*Exercise*.
Since pictures are not part of the copy, please output only the lines from the one with "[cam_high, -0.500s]" through the end of the data below, exactly as written.

********

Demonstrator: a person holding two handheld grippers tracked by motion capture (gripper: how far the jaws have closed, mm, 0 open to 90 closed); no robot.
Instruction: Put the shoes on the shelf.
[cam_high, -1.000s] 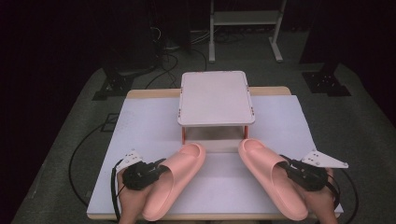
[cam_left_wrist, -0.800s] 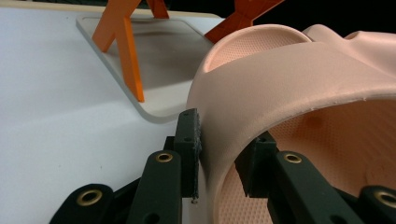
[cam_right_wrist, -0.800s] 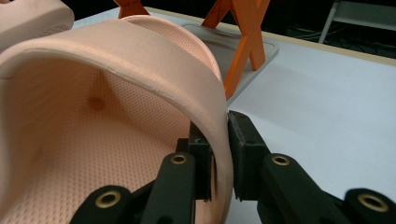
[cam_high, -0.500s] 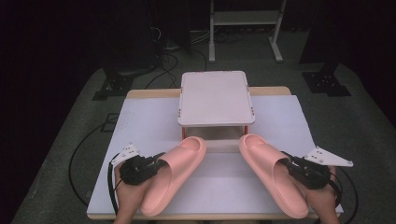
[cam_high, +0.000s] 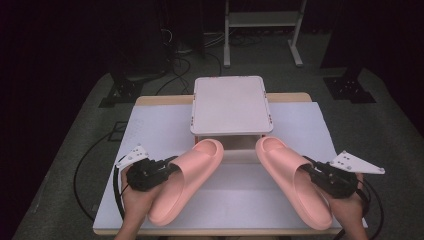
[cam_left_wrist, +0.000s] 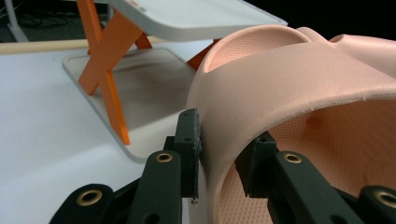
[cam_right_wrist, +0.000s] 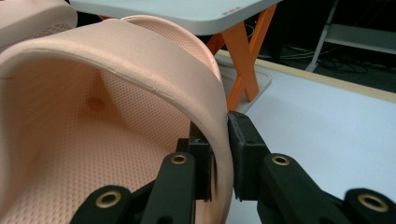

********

*Task result*.
[cam_high, -0.500s] 
[cam_high, +0.000s] 
[cam_left_wrist, +0.000s] 
[cam_right_wrist, +0.000s] 

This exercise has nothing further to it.